TASK DIRECTIONS :: The entries below contain a line with "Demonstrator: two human" and a line with "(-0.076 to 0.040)". Quote exactly those two lines and all lines between them.

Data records
#####
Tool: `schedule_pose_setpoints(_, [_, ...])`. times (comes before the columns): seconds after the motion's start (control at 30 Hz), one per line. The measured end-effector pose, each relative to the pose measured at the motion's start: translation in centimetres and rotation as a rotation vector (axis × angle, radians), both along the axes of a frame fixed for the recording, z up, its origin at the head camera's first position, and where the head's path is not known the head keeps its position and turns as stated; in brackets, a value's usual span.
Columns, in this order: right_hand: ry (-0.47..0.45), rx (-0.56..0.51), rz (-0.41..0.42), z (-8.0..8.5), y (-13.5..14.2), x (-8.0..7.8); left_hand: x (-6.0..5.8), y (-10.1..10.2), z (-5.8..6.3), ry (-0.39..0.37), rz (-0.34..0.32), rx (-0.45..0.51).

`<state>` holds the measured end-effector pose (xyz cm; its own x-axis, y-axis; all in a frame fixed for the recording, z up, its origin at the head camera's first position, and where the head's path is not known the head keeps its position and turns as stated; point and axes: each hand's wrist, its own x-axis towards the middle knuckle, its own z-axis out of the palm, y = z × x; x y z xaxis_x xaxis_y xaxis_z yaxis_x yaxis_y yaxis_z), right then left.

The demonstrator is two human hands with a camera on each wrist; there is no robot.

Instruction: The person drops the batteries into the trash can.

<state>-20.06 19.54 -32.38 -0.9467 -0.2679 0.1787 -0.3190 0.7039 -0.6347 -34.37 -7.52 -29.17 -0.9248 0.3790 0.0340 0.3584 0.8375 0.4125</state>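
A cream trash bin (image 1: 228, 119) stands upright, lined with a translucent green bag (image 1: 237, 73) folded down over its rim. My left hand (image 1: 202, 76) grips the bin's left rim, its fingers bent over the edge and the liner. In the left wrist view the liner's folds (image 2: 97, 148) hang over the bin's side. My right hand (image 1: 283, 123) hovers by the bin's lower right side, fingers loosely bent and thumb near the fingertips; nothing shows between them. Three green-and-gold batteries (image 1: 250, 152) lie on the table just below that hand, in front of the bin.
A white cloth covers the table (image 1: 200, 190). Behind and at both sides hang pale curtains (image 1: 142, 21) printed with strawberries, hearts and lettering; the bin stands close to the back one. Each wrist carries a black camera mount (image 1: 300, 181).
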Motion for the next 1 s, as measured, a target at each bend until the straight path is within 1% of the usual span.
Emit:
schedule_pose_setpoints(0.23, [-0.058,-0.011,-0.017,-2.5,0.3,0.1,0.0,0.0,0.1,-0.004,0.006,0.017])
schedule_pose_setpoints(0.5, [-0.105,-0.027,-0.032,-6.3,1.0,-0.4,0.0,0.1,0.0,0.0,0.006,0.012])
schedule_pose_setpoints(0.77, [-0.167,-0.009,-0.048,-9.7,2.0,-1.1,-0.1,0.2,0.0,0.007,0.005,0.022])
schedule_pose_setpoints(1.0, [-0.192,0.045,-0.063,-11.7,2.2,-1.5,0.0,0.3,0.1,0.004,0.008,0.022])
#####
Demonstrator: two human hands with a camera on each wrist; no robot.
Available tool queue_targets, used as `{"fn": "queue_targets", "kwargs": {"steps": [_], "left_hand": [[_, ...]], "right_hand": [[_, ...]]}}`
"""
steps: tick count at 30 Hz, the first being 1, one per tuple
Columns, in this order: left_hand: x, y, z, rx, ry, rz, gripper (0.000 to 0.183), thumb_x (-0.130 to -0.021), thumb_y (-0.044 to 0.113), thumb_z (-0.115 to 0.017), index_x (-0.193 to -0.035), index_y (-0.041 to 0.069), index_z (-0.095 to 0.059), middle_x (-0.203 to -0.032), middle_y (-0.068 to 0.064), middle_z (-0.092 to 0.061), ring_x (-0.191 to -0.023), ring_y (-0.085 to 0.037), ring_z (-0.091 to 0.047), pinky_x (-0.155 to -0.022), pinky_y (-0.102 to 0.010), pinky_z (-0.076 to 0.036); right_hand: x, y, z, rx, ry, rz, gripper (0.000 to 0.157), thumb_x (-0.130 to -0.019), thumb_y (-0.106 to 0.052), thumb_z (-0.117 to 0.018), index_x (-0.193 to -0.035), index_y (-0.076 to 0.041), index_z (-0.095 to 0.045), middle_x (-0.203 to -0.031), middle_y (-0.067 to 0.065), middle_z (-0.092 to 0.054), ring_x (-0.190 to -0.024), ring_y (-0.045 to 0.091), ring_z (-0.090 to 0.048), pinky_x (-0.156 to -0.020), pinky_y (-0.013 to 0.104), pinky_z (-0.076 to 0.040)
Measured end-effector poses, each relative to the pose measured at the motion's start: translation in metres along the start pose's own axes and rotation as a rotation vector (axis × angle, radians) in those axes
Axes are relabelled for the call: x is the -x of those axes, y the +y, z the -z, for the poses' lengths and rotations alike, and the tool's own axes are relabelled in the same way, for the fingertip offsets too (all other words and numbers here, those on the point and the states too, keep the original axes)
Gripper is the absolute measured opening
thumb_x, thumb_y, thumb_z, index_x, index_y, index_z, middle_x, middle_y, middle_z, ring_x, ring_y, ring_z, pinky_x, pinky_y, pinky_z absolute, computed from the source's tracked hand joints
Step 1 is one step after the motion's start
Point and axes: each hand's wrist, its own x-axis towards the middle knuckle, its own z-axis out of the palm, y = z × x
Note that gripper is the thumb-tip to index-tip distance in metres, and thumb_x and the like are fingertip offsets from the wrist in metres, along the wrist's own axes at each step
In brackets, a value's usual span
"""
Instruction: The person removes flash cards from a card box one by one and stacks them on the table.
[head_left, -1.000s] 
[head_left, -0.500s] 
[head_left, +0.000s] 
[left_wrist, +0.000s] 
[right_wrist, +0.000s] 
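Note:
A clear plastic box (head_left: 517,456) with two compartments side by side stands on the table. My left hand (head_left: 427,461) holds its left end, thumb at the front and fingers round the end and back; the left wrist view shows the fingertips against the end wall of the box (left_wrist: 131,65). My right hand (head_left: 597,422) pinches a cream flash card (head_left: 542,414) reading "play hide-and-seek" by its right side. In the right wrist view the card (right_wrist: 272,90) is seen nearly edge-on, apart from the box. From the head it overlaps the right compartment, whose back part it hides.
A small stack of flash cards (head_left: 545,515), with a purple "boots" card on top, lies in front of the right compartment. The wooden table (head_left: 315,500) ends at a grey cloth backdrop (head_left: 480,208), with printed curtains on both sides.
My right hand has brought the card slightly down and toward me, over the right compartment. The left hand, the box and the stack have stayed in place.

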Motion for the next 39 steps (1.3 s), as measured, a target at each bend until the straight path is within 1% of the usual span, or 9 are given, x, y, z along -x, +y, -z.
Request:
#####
RESULT OF THIS TASK ::
Demonstrator: two human hands with a camera on each wrist; no robot.
Available tool queue_targets, used as `{"fn": "queue_targets", "kwargs": {"steps": [_], "left_hand": [[_, ...]], "right_hand": [[_, ...]]}}`
"""
steps: tick count at 30 Hz, the first being 1, one per tuple
Columns, in this order: left_hand: x, y, z, rx, ry, rz, gripper (0.000 to 0.183), thumb_x (-0.130 to -0.021), thumb_y (-0.044 to 0.113), thumb_z (-0.115 to 0.017), index_x (-0.193 to -0.035), index_y (-0.041 to 0.069), index_z (-0.095 to 0.059), middle_x (-0.203 to -0.032), middle_y (-0.068 to 0.064), middle_z (-0.092 to 0.061), ring_x (-0.191 to -0.023), ring_y (-0.085 to 0.037), ring_z (-0.091 to 0.047), pinky_x (-0.155 to -0.022), pinky_y (-0.102 to 0.010), pinky_z (-0.076 to 0.036); right_hand: x, y, z, rx, ry, rz, gripper (0.000 to 0.157), thumb_x (-0.130 to -0.019), thumb_y (-0.106 to 0.052), thumb_z (-0.117 to 0.018), index_x (-0.193 to -0.035), index_y (-0.076 to 0.041), index_z (-0.095 to 0.045), middle_x (-0.203 to -0.031), middle_y (-0.067 to 0.065), middle_z (-0.092 to 0.054), ring_x (-0.190 to -0.024), ring_y (-0.045 to 0.091), ring_z (-0.090 to 0.048), pinky_x (-0.156 to -0.020), pinky_y (-0.013 to 0.104), pinky_z (-0.076 to 0.040)

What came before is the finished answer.